Physicians, dentists and other health practitioners have professional, legal and ethical responsibilities to keep the personal health information of their patients confidential and private. These obligations are governed and imposed by the regulatory body of each profession as well as various legislation including the Personal Health Information Protection Act (PHIPA).
PHIPA imposes obligations on Health Information Custodians with respect to collecting, using and disclosing “personal health information”. A Health Information Custodian is someone who has custody or control of personal health information as a result of that person’s duties for work. This includes physicians, dentists and other healthcare practitioners.
Not only are Health Information Custodians responsible for upholding the legal, professional and ethical obligations of privacy, the Health Information Custodian is also responsible for ensuring that its staff and other agents acting on their behalf are aware of requirements for maintaining confidentiality of patients’ personal health information.

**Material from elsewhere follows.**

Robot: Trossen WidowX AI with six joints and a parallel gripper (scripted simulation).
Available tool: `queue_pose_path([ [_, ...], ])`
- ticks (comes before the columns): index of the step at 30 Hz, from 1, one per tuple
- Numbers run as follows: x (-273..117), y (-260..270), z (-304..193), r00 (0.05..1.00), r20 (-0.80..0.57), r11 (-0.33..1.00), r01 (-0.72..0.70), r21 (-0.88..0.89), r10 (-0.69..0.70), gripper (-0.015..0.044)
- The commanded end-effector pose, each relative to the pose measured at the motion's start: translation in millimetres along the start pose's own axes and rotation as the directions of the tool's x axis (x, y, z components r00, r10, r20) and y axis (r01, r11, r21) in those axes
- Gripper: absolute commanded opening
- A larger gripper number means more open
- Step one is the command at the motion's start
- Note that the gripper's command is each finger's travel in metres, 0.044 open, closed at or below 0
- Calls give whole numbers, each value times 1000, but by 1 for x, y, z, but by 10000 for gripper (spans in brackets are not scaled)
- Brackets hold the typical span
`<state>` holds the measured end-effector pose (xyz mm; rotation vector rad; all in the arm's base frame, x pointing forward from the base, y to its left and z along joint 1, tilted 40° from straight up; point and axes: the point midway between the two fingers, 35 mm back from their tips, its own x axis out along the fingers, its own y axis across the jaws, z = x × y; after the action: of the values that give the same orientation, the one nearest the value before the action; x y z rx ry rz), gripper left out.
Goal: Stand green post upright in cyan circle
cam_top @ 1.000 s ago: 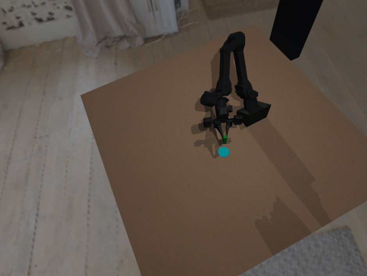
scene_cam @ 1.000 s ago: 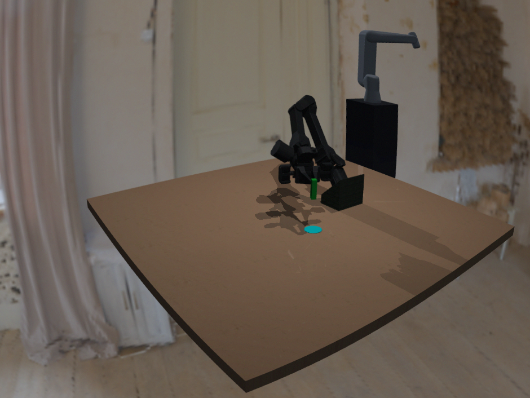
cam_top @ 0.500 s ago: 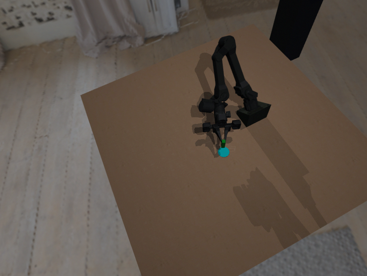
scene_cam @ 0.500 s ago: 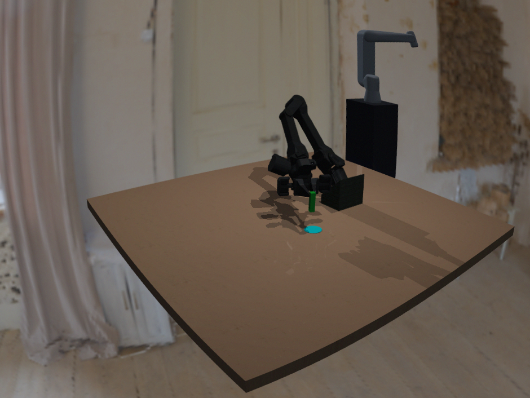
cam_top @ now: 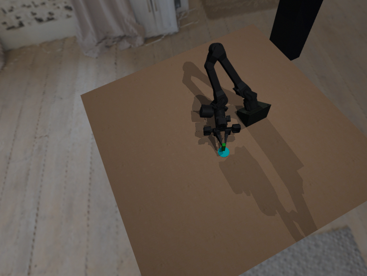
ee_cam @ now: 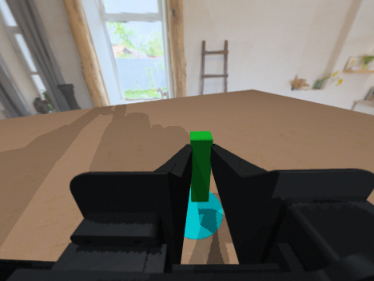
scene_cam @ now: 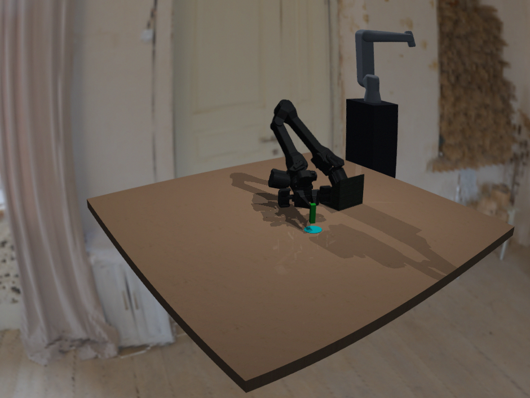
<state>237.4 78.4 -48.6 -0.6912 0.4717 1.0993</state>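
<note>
Gripper (ee_cam: pixel 201 160) clamped on green post (ee_cam: pixel 200 168), post upright, lower end just above cyan circle (ee_cam: pixel 203 219); arm base (cam_top: pixel 253 112) at circle's 1 o'clock in top view.

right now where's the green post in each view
Top: green post just right of centre, at the pincer tips.
Exterior: upright, right of centre, above mid-height.
Wrist: dead centre, upright, clamped between the fingers.
Shared landmark: the cyan circle directly under it.
</note>
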Motion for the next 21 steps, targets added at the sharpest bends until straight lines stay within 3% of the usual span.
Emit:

The majority of physicians and dentists use and maintain electronic medical and dental records in their practice. For the purposes of this blog, these records will be referred to as electronic records. The use of electronic records facilitates a positive effect on patient care and the work lives of practitioners, and the benefits are numerous;
- reduction of space so that clinics don’t have to store and retrieve paper records,
- optimization of workflow,
- better organization and ease of access to information within the record,
- help to assist with the coordination and continuity of care among various providers.

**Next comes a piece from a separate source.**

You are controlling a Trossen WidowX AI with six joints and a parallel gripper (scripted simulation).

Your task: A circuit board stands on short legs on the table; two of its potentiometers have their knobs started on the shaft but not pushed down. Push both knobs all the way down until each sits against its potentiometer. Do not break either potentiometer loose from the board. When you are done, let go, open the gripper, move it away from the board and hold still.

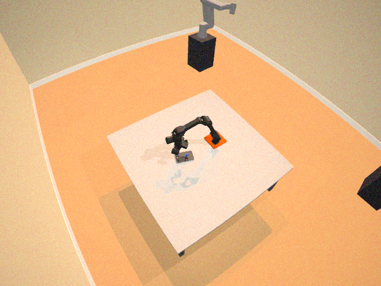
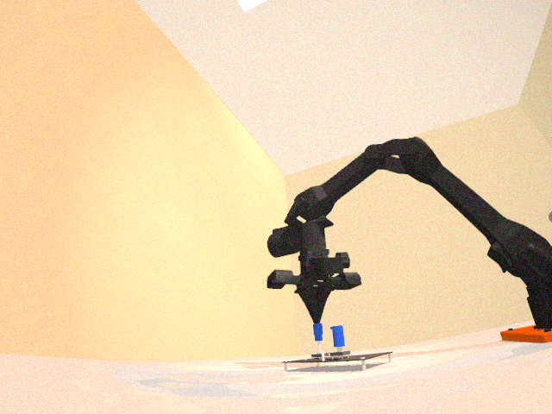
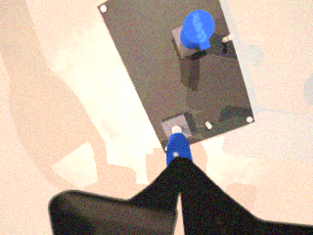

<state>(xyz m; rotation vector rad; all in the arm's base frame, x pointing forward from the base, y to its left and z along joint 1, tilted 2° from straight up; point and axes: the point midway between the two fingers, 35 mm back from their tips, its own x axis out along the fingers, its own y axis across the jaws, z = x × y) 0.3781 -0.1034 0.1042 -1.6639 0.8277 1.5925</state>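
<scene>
The dark circuit board (image 1: pixel 182 159) (image 2: pixel 370 355) (image 3: pixel 142 54) stands on short pale legs. A slim blue knob (image 2: pixel 317 331) (image 3: pixel 178 147) sits high on its pale shaft, with a gap of bare shaft above its potentiometer (image 3: pixel 169 125). A wider blue knob (image 1: pixel 186 154) (image 2: pixel 338 335) (image 3: pixel 198 26) with a side pointer stands over the other potentiometer (image 3: pixel 178 43), slightly tilted in the exterior view, with some shaft showing below it. My gripper (image 2: pixel 316 322) (image 3: pixel 181 163) is shut and holds nothing. Its fingertips are right at the top of the slim knob and hide part of it in the wrist view.
The arm's orange base plate (image 1: pixel 215 144) (image 2: pixel 523 335) is on the white table (image 1: pixel 215 190), to the right of the board. Small pale parts (image 3: pixel 208 125) stand on the board near the potentiometers. A grey arm on a black pedestal (image 1: pixel 201 53) stands beyond the table.
</scene>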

But for as many benefits that electronic records provide, there are an equal or greater number of associated risks, including the risk of a breach of privacy of patient information. Although paper-based records also have their own challenges with respect to privacy and security, for the purposes of this blog, we will focus on electronic records. It is very important that practitioners are aware of the risks associated with electronic records and ensure that various safeguards are in place to limit or prevent a privacy breach.
These risks are present for a variety of reasons, including;
- staff may not be adequately trained to use the electronic records management system used by the clinic,
- converting existing paper records to electronic format may require more frequent access to records by more people than usual,
- it may be necessary for third-party service providers to be involved, which creates additional complexity regarding the management of privacy risks.
Ensure proper safeguards are in place
If practitioners are using an electronic records management system (“ERMS”), it is necessary to employ a variety of safeguards or controls that regulate who may gain access to the system, and limit authorization to modify the records. Generally, there are two types of safeguards that can be implemented: physical access controls and logical access controls.
Physical access controls
These access controls serve to restrict a person’s ability to access certain areas of the premises and control access to electronic records. Physical access controls may include the following;
- security systems to restrict after-hours entry to the clinic,
- arranging workstations and servers in secure areas of the clinic,
- shielding monitors so that the display is not visible by anyone not authorized to have access to the electronic records,
- automatic timeout/logout at idle workstations.
Logical access controls
These access controls are often designed directly into the computer and network operating systems, or are incorporated into various software applications. They enable certain people (ie. staff members) to have access to the information needed to carry out their duties, while controlling and restricting their access to certain information.